Neste contexto, surgem os artigos e lançamentos editoriais que defendem a necessidade de se empreender uma desintoxicação. A própria ideia de desintoxicação pode parecer exagerada, ainda que as 150 vezes que, em média, se afirma que consultamos o celular todos os dias (e as duas horas diárias de uso que mostra o contador de atividade do telefone do autor deste artigo), apontam que a expressão não é totalmente descabida.

Um dos maiores êxitos deste mesmo ano é o livro de Cal Newport, Digital Minimalism. Choosing a Focused Life in a Noisy World (Minimalismo digital, escolhendo uma vida focada em um mundo ruidoso). Nele, este professor de computação da Universidade de Georgetown propõe a seus leitores que repensem a relação com as redes sociais e os celulares, com um plano de trinta dias. À margem dos detalhes, o livro de Newport, e muitos outros como o seu, revelam uma crescente preocupação na opinião pública em relação à sensação de perda de liberdade e de maior estresse que as tecnologias estão causando.

O fenômeno não é exclusivo dos Estados Unidos. Na Espanha, também foram publicados livros de notável repercussão, como El enemigo conoce el sistema (O inimigo conhece o sistema), de Marta Peirano (Debate), que incidem na influência destas tecnologias em seus usuários e as implicações econômicas, políticas e sociais.

Quais são as alternativas? Alguns especialistas reivindicam uma regulamentação destas práticas ou inclusive, como Robert McNamee, tratar as redes sociais e os celulares como o álcool e o tabaco. Outros, como Tristan Harris, acreditam que são as empresas que deveriam se autorregular e modificar suas técnicas. Parece que as companhias começaram a pensar mudanças em sintonia com a segunda destas possibilidades. A Apple, por exemplo, já inclui em seu sistema operacional, há algum tempo, um sistema para conhecer exatamente o uso que é dado a seu iPhone e permite limitar o tempo que se destina a cada aplicativo. No Android também é possível usar este tipo de tecnologia, porque o Google afirma que detectou entre seus usuários um interesse em utilizar menos o celular.

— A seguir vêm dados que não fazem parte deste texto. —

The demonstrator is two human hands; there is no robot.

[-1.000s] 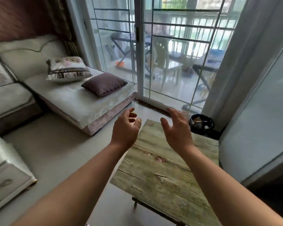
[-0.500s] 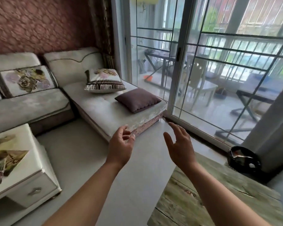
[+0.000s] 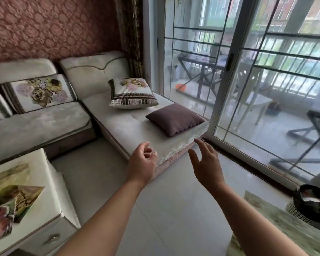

O Facebook destacou a necessidade de que seus usuários utilizem melhor seu tempo como motivo para algumas de suas mudanças e o Instagram já oculta, em alguns países, o número de likes das fotografias, em uma nova política que previsivelmente será ampliada e que tem o objetivo de diminuir a pressão pelo reconhecimento social que o famoso coração significa, sobretudo para os jovens. A dúvida, não obstante, é se estas mudanças são cosméticas, para interromper as críticas antes que aumentem, ou respondem a uma reflexão profunda dos grandes conglomerados tecnológicos.